- Born: Martin Francis Lamble 28 August 1949 St John's Wood, London, England
- Died: 12 May 1969 (aged 19) M1 motorway, near Scratchwood Services, Watford, England
- Genres: folk rock
- Instruments: Drums; violin;
- Years active: 1966–1969
- Labels: Island Records; Polydor;
- Formerly of: Fairport Convention

= Martin Lamble =

English drummer (1949–1969)

Martin Francis Lamble (28 August 1949 – 12 May 1969) was an English drummer. He was a member of English folk rock band Fairport Convention, from just after their formation in 1967, until his death in the band's van crash in 1969. He joined the band after attending their first gig and convincing them that he could do a better job than their then drummer, Shaun Frater.

The eldest of three brothers, Martin was educated at Priestmead primary school, Kenton, and later at University College School, Hampstead.

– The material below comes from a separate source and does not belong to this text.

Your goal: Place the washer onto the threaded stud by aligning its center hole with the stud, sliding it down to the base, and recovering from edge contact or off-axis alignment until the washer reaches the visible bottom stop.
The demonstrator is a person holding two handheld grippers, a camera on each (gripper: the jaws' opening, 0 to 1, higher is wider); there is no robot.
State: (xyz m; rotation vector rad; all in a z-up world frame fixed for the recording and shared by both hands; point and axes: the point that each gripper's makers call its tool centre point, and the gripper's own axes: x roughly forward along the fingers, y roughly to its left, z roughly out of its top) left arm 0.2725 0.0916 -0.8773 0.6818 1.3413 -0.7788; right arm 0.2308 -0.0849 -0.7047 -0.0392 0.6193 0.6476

He played on the band's first three albums, but on 12 May 1969, not long after recording Unhalfbricking, Fairport's van crashed on the M1 motorway, near Scratchwood Services, on the way home from a gig at Mothers. Lamble was killed outright in this accident at the age of 19.

He also (along with fellow Fairport members, Simon Nicol, Richard Thompson, and Ashley Hutchings) played on Al Stewart's album Love Chronicles, under the pseudonym Martyn Francis. The album was released in September 1969, four months after Lamble's death.

Martin's younger brother, Graeme Lamble, plays fretless bass guitar in Gypsy jazz group FiddleBop.